# Required work
Only those lines from the one with "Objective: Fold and" through the last line of the material belong in the answer, each repeated exactly.

# Data section
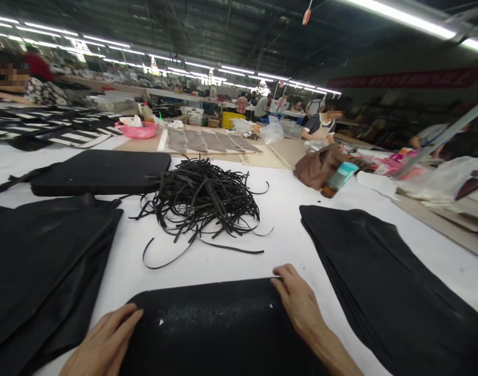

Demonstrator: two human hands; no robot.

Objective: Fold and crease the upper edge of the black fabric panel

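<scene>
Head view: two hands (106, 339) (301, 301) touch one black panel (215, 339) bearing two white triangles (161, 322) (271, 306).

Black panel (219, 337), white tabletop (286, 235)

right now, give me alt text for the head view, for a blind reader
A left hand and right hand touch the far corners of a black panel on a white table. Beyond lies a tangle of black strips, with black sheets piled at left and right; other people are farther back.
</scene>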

# Answer box
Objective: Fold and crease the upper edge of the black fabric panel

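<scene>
Head view: two hands (106, 339) (301, 301) touch one black panel (215, 339) bearing two white triangles (161, 322) (271, 306).

Black panel (219, 337), white tabletop (286, 235)

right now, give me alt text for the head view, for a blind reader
A left hand and right hand touch the far corners of a black panel on a white table. Beyond lies a tangle of black strips, with black sheets piled at left and right; other people are farther back.
</scene>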

Nothing further is required by the exercise.